■ Activity ■
Line by line, repeat the material below exactly and skip the images.

■ The data ■

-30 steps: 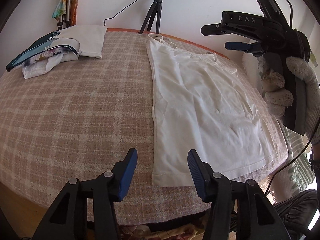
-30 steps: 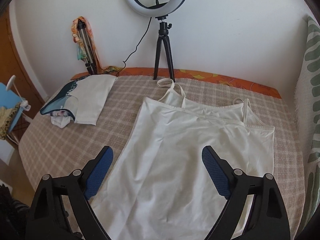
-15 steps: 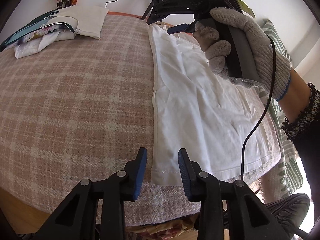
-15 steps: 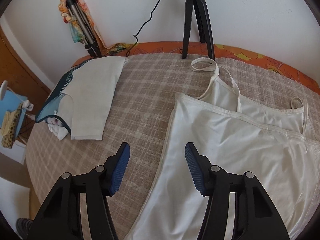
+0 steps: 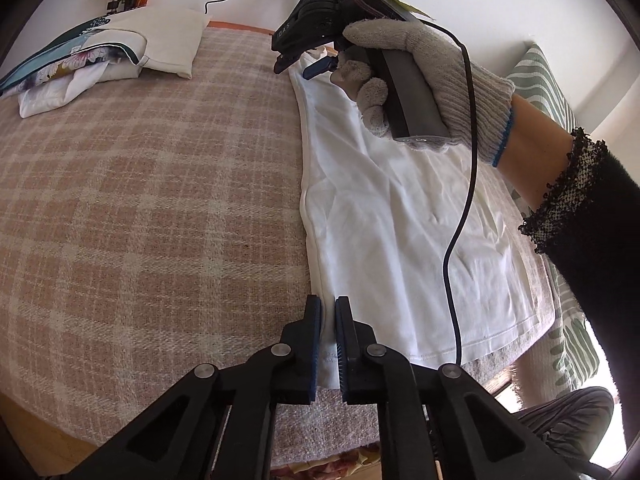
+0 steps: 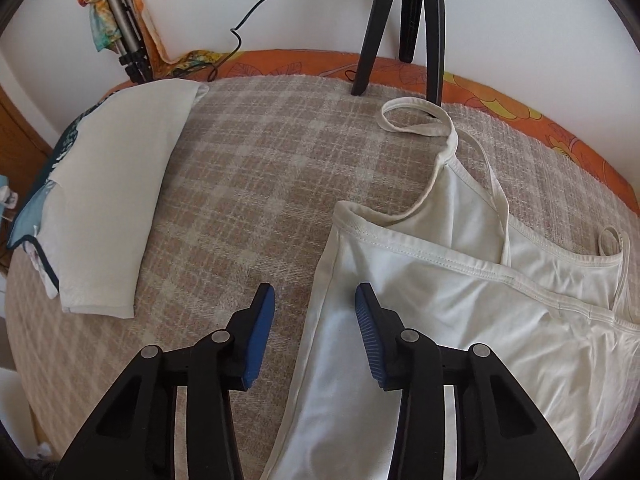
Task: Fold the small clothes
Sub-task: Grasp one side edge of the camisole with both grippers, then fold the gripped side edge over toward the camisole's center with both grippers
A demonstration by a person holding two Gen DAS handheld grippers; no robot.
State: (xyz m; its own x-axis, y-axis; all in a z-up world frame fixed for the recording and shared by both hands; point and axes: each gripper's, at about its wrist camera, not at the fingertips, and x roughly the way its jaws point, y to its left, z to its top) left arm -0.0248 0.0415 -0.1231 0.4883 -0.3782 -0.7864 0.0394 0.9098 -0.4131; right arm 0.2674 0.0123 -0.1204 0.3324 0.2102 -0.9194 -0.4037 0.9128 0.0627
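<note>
A white camisole (image 5: 400, 216) lies flat on the plaid cloth, straps at the far end. My left gripper (image 5: 328, 312) is shut on the camisole's near left hem corner. In the left wrist view my right gripper (image 5: 304, 66) is held by a gloved hand over the camisole's far left top corner. In the right wrist view the right gripper (image 6: 314, 300) is open, its jaws on either side of the camisole's left side edge (image 6: 420, 292), just below the top hem corner.
A stack of folded clothes (image 6: 108, 184) lies at the far left of the table, also in the left wrist view (image 5: 100, 52). A black tripod (image 6: 400, 20) stands at the back edge. An orange patterned cloth (image 6: 520, 104) borders the back. A green striped cushion (image 5: 560, 120) is on the right.
My left gripper moved forward and closed on the hem corner. My right gripper moved down and forward to the top left corner, and its jaws narrowed.
</note>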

■ Answer box ■
-30 steps: 
-30 steps: 
-15 steps: 
-15 steps: 
+0 steps: 
+0 steps: 
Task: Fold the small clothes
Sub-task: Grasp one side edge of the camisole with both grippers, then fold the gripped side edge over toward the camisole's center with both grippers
A demonstration by a person holding two Gen DAS handheld grippers; no robot.
State: (xyz m; its own x-axis, y-axis; all in a z-up world frame fixed for the recording and shared by both hands; point and axes: each gripper's, at about its wrist camera, not at the fingertips, and x roughly the way its jaws point, y to its left, z to its top) left arm -0.0248 0.0415 -0.1231 0.4883 -0.3782 -0.7864 0.0394 0.9098 -0.4131; right arm 0.2674 0.0123 -0.1204 0.3324 0.2102 -0.9194 -0.4037 0.9128 0.0627
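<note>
A white camisole (image 5: 400, 216) lies flat on the plaid cloth, straps at the far end. My left gripper (image 5: 328, 312) is shut on the camisole's near left hem corner. In the left wrist view my right gripper (image 5: 304, 66) is held by a gloved hand over the camisole's far left top corner. In the right wrist view the right gripper (image 6: 314, 300) is open, its jaws on either side of the camisole's left side edge (image 6: 420, 292), just below the top hem corner.
A stack of folded clothes (image 6: 108, 184) lies at the far left of the table, also in the left wrist view (image 5: 100, 52). A black tripod (image 6: 400, 20) stands at the back edge. An orange patterned cloth (image 6: 520, 104) borders the back. A green striped cushion (image 5: 560, 120) is on the right.
My left gripper moved forward and closed on the hem corner. My right gripper moved down and forward to the top left corner, and its jaws narrowed.
</note>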

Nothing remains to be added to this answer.